*YOUR INSTRUCTIONS*: Leave out the pictures and set down exactly the lines from the start of the listing through the one with "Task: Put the", both included.

*SUPPLIED MATERIAL*:
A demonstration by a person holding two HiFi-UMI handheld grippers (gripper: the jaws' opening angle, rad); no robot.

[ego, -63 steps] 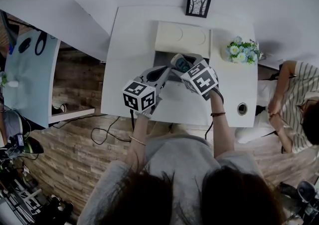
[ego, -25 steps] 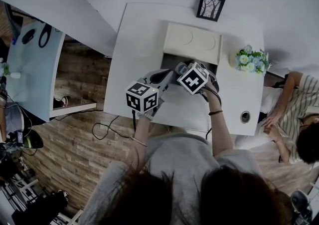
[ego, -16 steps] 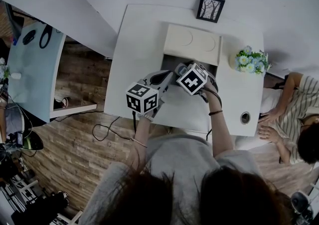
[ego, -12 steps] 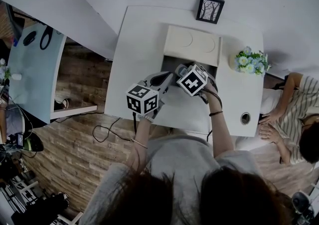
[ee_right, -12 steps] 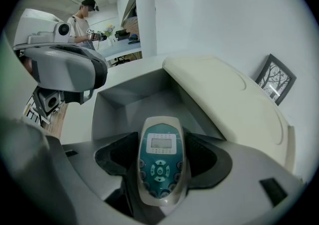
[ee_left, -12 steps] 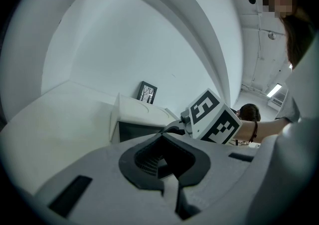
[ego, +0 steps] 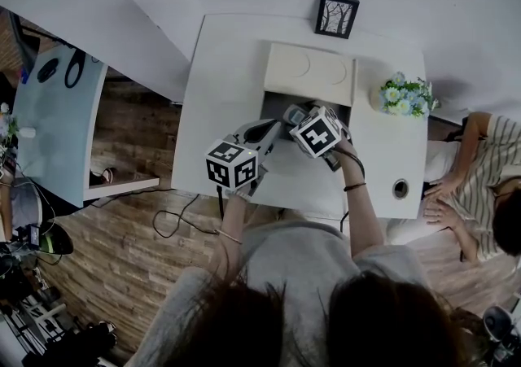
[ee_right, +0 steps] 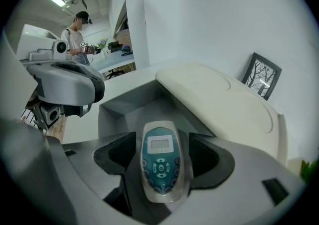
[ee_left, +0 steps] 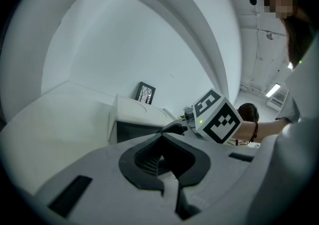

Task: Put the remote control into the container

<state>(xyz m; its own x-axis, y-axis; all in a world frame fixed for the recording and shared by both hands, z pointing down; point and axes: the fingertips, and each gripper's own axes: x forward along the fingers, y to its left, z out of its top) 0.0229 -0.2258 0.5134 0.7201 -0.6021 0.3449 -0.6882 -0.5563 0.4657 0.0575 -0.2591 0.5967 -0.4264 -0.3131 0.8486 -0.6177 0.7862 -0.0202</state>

*RESULT OF THE TASK*:
A demonstration by a person holding two HiFi-UMI handheld grippers (gripper: the jaws' opening angle, rad); no robot.

[ego, -63 steps] 
[ego, -25 steps] 
[ego, -16 steps] 
[ego, -12 steps] 
[ee_right, -12 steps] 
[ee_left, -12 steps] 
[ego, +0 steps] 
[ee_right, +0 steps] 
[ee_left, +0 steps] 

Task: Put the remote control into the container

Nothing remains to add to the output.